Joel Tepper and I currently co-chair the GI Intergroup, which has been an exercise in collaboration, cooperation, and mutual respect. The cooperative groups have done an outstanding job of fostering clinical research, but all too often collaboration descends into competition, and many studies shave taken far too long to complete, if they were ever completed at all. I believe the GI Intergroup is making an honest effort to improve this by increasing communication and collaboration for large-scale trials, with the goal of having perhaps fewer collaborative trials with enhanced accrual and, it is hoped, positive results. The process has been a learning curve, but for many investigators, protocols that have been through the Task Forces and the Steering Committee have frequently been improved, and the task of enlisting multiple cooperative groups becomes easier when stakeholders are brought in at earlier stages of development. One additional benefit is that enhanced opportunities have emerged for new talent to enter a sphere larger than their own institution or cooperative group.

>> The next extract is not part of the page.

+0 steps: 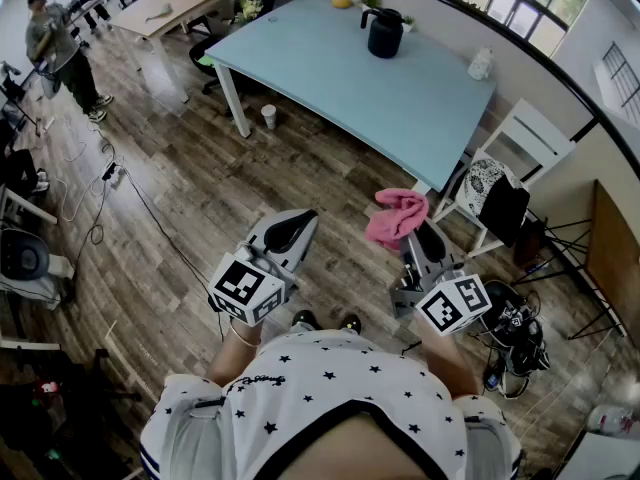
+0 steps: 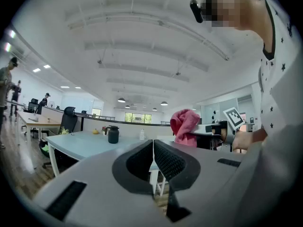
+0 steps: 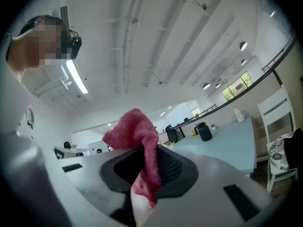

As collegial as I believe GI oncology is, our colleagues are not entirely loath to engage in spirited debate and even downright disagreement. I recall chairing a session at ASCO in which I almost had to restrain Chuck Moertel and Phil Schein physically. Many of you will also remember a discussion at the ASCO GI meeting in which Chris Willett actually had to debate the merits of a dollar sign. Such events, however, are not particularly common in the GI oncology community. In the early days at JCO, when our impact factor was less than 10, when manuscripts were rejected, authors typically accepted the decision with grace. Now that the impact factor is over 17, vigorous rebuttals are commonplace, and frequently arrive in the form of e-mail communications that should have been rethought before the “Send” button was hit.
The International Society of Gastrointestinal Oncology has sought to focus, among other issues, on mentoring junior colleagues. Apart from transmitting facts, we are also responsible for teaching respect, critical thinking, and professional behavior. Recently, I was honored with a reception to acknowledge the endowed chair I had been awarded. Many ex-fellows came, and it was a wonderful reunion. I asked them whether they remembered a single thing I taught them. Of course the answer was “nothing” when it came to drugs, regimens, and virtually anything one can find in a text or now on the Internet. What they did remember, however, was how I treated them, my colleagues, and patients, how I communicated, and how I thought through clinical problems. Who knew?